Lire ici : Mémoires militantes dans la classe ouvrière : cinq militants ouvriers de Renault

Pierre Bois

Gil Devillard

André Lancteau

Daniel Bénard

et Daniel Mothé

cinq militants pour une conscience ouvrière socialiste chez Renault

Portfolio

Messages

  • Intervention de Dédé, militant ouvrier chez Renault, à l’occasion du congrès de Lutte Ouvrière de décembre 2005, diffusée en bulletin intérieur :

    Quand j’ai commencé à militer, des camarades comme Vic, comme Granier, comme Morny ont représenté pour moi des principes, une orientation de classe.

    Ces derniers temps, j’espère me tromper, mais j’ai le sentiment que cette boussole, on ne l’a plus.

    Je mettrais sur le même plan :

     le refus de s’adresser publiquement aux militants de la classe ouvrière

     le refus d’intervenir nationalement en dehors des campagnes électorales

     l’alignement sur le « non » au référendum

     l’absence de critiques claires des directions syndicales

     et finalement, la dernière position de l’organisation sur la révolte, je dis bien la révolte des banlieues

    Je ne sais pas à quel point ces refus sont profonds, car notre organisation cultive, comme une vertu, l’absence de discussion de la politique de la direction, ce qui ne permet pas de se rendre compte du point de vue réel des militants.

    Je dois dire qu’à propos des banlieues, prétendre que ces jeunes, futurs prolétaires ou prolétaires au chômage, que la société rejette, méprise, humilie, provoque et réprime, dire que ce n’est pas notre classe, comme on peut le lire dans l’éditorial de Lutte Ouvrière, cela fait mal, très mal pour des révolutionnaires…

    Dédé

  • Un exemple des interventions de Dédé, militant ouvrier révolutionnaire à Renault Billancourt puis Renault Rueil, aux congrès de Lutte Ouvrière : en décembre 2007

    Je ne suis pas d’accord avec le camarade qui vient de nous dire que nous avons toujours eu une casquette syndicale et que ce n’est pas nouveau qu’on doive payer le prix de l’image d’un Bernard Thibaut.
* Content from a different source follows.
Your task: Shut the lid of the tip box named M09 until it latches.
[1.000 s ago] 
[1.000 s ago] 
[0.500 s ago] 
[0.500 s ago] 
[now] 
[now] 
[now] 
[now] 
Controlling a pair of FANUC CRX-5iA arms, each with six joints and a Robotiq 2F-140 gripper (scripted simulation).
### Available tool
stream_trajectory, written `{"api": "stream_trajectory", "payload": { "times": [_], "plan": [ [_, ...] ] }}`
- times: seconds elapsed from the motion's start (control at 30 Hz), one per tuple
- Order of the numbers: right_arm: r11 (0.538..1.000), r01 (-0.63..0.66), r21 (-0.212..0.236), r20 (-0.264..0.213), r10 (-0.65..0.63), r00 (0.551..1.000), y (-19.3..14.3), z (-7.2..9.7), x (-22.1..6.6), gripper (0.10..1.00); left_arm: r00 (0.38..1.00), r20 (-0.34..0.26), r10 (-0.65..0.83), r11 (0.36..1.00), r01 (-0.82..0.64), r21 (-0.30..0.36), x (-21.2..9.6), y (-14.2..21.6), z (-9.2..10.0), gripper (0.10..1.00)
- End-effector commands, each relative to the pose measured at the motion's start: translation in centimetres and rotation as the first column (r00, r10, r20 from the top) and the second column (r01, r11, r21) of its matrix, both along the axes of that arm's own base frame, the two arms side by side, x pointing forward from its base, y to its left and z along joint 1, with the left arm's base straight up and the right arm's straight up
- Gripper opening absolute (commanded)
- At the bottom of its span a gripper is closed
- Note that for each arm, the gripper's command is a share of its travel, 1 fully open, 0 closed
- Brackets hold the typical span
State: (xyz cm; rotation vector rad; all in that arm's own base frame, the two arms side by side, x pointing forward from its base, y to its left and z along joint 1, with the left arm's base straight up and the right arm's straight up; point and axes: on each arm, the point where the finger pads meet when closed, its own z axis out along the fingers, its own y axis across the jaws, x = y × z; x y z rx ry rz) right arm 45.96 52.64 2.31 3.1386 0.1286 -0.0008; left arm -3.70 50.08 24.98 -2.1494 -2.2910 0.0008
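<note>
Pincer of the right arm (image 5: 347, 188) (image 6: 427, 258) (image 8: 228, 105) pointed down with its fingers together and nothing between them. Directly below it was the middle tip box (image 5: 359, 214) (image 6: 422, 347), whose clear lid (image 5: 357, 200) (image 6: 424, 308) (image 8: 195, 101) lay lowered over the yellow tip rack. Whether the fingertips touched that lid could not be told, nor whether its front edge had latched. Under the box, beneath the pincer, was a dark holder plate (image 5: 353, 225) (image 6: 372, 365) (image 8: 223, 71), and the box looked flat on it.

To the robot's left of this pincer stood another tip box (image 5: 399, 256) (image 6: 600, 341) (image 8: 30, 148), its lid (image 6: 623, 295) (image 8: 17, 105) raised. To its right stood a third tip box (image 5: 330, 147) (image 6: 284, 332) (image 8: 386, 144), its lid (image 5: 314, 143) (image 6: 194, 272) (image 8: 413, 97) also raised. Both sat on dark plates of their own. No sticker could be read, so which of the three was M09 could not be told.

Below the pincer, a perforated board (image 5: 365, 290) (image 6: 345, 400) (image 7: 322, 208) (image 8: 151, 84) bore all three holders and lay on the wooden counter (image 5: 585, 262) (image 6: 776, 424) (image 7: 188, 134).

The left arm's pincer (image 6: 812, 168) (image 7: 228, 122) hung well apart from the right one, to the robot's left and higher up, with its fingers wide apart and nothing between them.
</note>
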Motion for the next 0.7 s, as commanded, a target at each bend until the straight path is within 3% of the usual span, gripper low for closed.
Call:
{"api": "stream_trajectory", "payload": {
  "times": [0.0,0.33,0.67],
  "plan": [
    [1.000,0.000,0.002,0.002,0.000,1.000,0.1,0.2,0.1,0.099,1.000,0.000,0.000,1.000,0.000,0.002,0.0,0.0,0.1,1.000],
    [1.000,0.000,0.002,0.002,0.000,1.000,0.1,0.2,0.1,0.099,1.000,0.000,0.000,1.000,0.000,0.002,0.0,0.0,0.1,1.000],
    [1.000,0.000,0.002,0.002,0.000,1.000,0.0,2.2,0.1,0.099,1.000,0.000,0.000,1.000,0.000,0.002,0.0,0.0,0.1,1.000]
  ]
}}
Pour ma part, j’ai été militant syndicaliste mais je n’ai pas porté de casquette syndicale. Je ne suis pas militant de Barnard Thibaut pas plus que je n’ai été militant de Georges Séguy.

    Chers camarades, j’ai demandé la parole à ce congrès parce que j’estime de mon devoir, de notre devoir à tous qui avons milité pendant dix ans, vingt ans, ou trente ans auprès de nos camarades de travail, pour certaines conceptions, pour certains principes, pour un certain type de politique, de dire : attention danger ! Là, on franchit un cap. Nul ne peut dire où cela nous mènera.
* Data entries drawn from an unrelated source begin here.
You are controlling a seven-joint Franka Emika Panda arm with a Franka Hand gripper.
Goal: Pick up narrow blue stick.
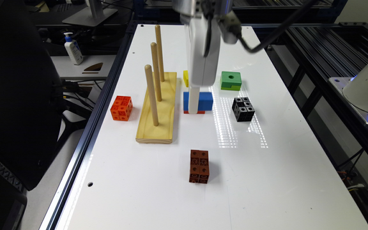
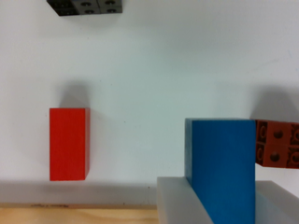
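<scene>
Wrist view | claw (image 2: pixel 223 205) clamped on blue stick (image 2: pixel 224 163), stick between its fingers (image 2: pixel 180 203) | risk: shallow end grip, stick may pivot or slip | red block (image 2: pixel 68 143) apart beside.

The exterior view is evenly and brightly lit from overhead: the glossy white table (image 1: pixel 267 179) carries a grid-patterned glare patch beside the black cube (image 1: pixel 243 109), object shadows are short and soft, and the surroundings off the table stay dim. The arm's upper part is motion-blurred at the frame top, while the table objects remain sharp. The wrist view is bright but soft in focus, with diffuse grey shadows beside the red block (image 2: pixel 69 143) and brown cube (image 2: pixel 278 149), and blurred near edges on the claw (image 2: pixel 219 205).
</scene>
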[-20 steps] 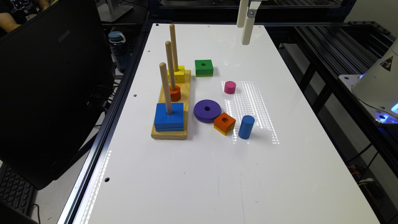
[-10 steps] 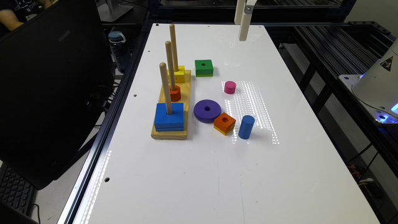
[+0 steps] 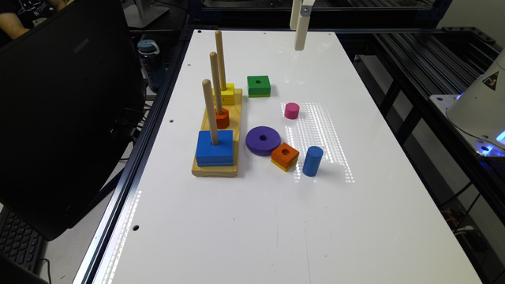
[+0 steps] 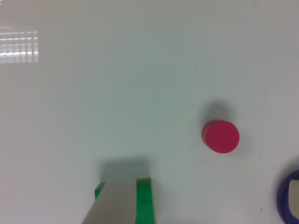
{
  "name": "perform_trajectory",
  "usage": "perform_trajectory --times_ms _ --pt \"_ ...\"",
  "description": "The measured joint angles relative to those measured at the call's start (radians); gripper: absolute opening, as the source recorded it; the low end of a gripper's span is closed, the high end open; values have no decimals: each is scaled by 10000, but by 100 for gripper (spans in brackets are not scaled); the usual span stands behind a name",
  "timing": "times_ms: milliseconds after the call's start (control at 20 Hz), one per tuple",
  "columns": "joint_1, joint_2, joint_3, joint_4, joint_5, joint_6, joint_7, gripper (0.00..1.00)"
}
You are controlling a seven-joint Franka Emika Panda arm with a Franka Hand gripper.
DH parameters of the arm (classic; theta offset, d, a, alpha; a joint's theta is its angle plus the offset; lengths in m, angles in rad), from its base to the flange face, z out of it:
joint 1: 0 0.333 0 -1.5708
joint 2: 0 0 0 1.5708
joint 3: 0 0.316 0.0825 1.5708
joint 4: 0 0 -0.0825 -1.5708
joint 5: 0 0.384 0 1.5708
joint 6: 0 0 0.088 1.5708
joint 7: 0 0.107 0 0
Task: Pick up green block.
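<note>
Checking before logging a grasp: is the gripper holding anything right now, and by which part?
Nothing is held. The green block lies on the white table, with the gripper high above it.

**Pegboard and loose pieces on the white tabletop**

A wooden peg base [image 3: 236,118] with three upright pegs lies along the tabletop's [image 3: 276,236] edge on the exterior view's left. A blue square block [image 3: 215,148], an orange piece [image 3: 222,117] and a yellow block [image 3: 225,94] each sit on a peg. Near the tabletop's middle, a purple ring [image 3: 263,140] touches an orange square block [image 3: 285,156]; a blue cylinder [image 3: 312,161] stands just beside it. A pink cylinder [image 3: 292,110] stands apart. A water bottle [image 3: 150,63] and a black monitor [image 3: 67,110] stand off the tabletop.
</note>
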Motion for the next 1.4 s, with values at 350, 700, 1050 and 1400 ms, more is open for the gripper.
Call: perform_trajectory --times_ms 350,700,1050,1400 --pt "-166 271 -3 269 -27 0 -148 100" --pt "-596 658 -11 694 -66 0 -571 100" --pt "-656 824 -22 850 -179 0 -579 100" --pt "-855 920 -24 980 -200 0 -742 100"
    Je ne prétends pas le savoir mieux que d’autres vieux militants de Lutte Ouvrière. Je pense que tous les savent comme moi. Eh bien, je prétend moi que mon engagement, que leur engagement, a une signification complètement inverse de celle de l’orientation proposée par la direction, quand il s’agit de renier ce qui a fait tout notre combat pendant toutes ces années. Et c’est bien de cela qu’il s’agit.

    J’ai été amené à l’écrire avant ce congrès et, malheureusement, je dois dire que les trois nouveautés que ce congrès se propose non seulement le confirment mais aggravent considérablement les inquiétudes.

    Je parle de trois nouveautés :
    1) faire de nous la gauche de la gauche,
    2) devenir des syndicalistes classiques qui veulent seulement que les syndicats mènent « leur » politique,
    3) transformer l’organisation et la recentrer sur des activités extérieures aux entreprises.

    Je reviendrais sur ces trois points, qui ne sont pas indépendants, mais tracent une ligne nouvelle en vue de faire de Lutte Ouvrière une organisation tout à fait différente de celle que j’ai connue et pour laquelle j’ai milité.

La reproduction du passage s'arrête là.